**Task description:** Write the listing out again, exactly as it reads below.

**Recorded information:**
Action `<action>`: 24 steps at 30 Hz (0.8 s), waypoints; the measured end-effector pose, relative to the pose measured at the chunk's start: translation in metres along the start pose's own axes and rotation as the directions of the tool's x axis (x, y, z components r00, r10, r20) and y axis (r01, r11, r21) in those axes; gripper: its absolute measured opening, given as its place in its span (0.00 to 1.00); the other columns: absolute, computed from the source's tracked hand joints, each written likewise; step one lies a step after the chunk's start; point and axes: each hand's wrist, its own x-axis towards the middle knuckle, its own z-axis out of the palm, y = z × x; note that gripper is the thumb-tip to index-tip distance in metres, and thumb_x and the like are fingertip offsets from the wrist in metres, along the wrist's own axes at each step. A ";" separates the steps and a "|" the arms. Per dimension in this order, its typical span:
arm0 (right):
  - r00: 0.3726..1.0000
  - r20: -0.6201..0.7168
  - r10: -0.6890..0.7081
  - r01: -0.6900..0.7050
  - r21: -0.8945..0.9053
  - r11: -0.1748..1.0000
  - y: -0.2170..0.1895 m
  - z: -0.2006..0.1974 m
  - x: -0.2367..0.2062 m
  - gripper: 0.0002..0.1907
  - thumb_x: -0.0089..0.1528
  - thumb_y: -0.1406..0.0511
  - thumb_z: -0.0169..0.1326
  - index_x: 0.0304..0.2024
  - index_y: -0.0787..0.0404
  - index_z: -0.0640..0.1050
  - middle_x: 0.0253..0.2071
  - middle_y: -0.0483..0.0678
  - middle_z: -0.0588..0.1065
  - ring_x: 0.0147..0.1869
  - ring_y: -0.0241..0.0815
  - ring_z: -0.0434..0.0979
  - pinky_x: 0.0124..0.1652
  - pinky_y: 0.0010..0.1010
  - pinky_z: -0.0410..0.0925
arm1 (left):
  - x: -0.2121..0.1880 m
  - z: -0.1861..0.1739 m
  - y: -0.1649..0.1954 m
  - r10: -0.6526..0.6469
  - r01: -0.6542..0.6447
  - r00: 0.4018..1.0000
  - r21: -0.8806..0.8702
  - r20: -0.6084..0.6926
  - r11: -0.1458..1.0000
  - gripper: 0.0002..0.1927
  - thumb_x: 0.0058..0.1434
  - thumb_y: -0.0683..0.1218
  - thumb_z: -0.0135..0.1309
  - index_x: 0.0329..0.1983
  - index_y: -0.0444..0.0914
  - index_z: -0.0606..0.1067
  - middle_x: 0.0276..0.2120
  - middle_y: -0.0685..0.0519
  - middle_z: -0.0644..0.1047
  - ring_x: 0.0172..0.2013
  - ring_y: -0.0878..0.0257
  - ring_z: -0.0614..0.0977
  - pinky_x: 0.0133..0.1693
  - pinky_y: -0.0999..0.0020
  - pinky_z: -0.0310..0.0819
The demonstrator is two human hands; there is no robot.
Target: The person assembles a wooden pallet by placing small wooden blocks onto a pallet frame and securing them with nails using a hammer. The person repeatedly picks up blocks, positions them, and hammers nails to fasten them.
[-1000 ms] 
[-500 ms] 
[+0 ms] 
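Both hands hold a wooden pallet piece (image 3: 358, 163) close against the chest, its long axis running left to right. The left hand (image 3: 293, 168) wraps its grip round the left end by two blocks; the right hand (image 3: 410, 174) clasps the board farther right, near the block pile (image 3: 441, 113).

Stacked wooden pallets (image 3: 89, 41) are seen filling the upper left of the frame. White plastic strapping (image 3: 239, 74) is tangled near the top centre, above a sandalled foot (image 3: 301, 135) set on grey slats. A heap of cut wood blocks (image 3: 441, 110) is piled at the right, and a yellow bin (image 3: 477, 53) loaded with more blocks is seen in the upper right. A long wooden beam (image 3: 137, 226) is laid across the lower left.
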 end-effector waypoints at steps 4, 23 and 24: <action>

**Answer to the exercise:**
Action `<action>`: 24 steps at 30 Hz (0.8 s), waypoints; the measured end-effector pose, relative to the pose measured at the chunk's start: translation in metres along the start pose's own axes and rotation as the directions of the tool's x axis (x, y, z components r00, r10, r20) and y axis (r01, r11, r21) in those axes; gripper: its absolute measured opening, given as its place in its span (0.00 to 1.00); the other columns: absolute, computed from the source's tracked hand joints, each written likewise; step one lies a step after the chunk's start; point and axes: each hand's wrist, its own x-axis towards the middle knuckle, its own z-axis out of the palm, y = z × x; note that gripper is the thumb-tip to index-tip distance in metres, and thumb_x and the like are fingertip offsets from the wrist in metres, along the wrist's own axes at each step. A ";" separates the steps and a "|" the arms. Per dimension in this order, its typical span:
arm0 (right):
  - r00: 0.3726..1.0000
  - r20: -0.6201..0.7168
  - r10: -0.6890..0.7081
  - r01: -0.6900..0.7050
  - r21: -0.8945..0.9053
  - r11: -0.1748..1.0000
  - y: -0.2170..0.1895 m
  - z: -0.2006..0.1974 m
  - x: -0.2367..0.2062 m
  - gripper: 0.0002..0.1907
  - thumb_x: -0.0089..0.1528
  - thumb_y: -0.1406..0.0511
  - thumb_z: -0.0169..0.1326
  - index_x: 0.0304..0.2024
  - index_y: -0.0787..0.0404
  - index_z: -0.0640..0.1050
  - middle_x: 0.0253..0.2071
  - middle_y: -0.0483..0.0678
  - middle_z: -0.0588..0.1065
  - ring_x: 0.0147..0.1869
  - ring_y: -0.0241..0.0815
  - ring_z: -0.0434..0.0979
  - pinky_x: 0.0124..0.1652
  - pinky_y: 0.0010..0.1010
  - pinky_z: -0.0410..0.0925
arm1 (left):
  - x: -0.2121..0.1880 m
  - z: -0.1861..0.1739 m
  - y: -0.1649..0.1954 m
  - r10: -0.6526..0.6469
  - r01: -0.6542..0.6447
  - r00: 0.4018..1.0000
  - r21: -0.8806..0.8702
  - r20: -0.6084..0.6926
  - r11: -0.1458..1.0000
  - gripper: 0.0002..0.1927
  - thumb_x: 0.0058..0.1434
  - thumb_y: -0.0683..0.1218
  - thumb_z: -0.0135..0.1309
  - index_x: 0.0329..0.1983
  - index_y: -0.0444..0.0914
  - index_z: -0.0606..0.1067
  - middle_x: 0.0276..0.2120
  - middle_y: -0.0685..0.0519
  - middle_z: -0.0644..0.1047
  - ring_x: 0.0172..0.2013
  - ring_y: -0.0878..0.0257
  - ring_z: -0.0614..0.0977
  - pinky_x: 0.0133..0.1693
  - pinky_y: -0.0999..0.0020
  - pinky_z: -0.0310..0.0819
The demonstrator is two human hands; there is no robot.
Target: The person assembles a wooden pallet by placing small wooden blocks onto a pallet frame and securing them with nails using a hammer. The person repeatedly picks up blocks, positions them, and hammers nails to fasten them.
[-1000 ms] 
[-500 ms] 
[+0 ms] 
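Both hands hold a wooden pallet piece (image 3: 358, 163) close against the chest, its long axis running left to right. The left hand (image 3: 293, 168) wraps its grip round the left end by two blocks; the right hand (image 3: 410, 174) clasps the board farther right, near the block pile (image 3: 441, 113).

Stacked wooden pallets (image 3: 89, 41) are seen filling the upper left of the frame. White plastic strapping (image 3: 239, 74) is tangled near the top centre, above a sandalled foot (image 3: 301, 135) set on grey slats. A heap of cut wood blocks (image 3: 441, 110) is piled at the right, and a yellow bin (image 3: 477, 53) loaded with more blocks is seen in the upper right. A long wooden beam (image 3: 137, 226) is laid across the lower left.
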 end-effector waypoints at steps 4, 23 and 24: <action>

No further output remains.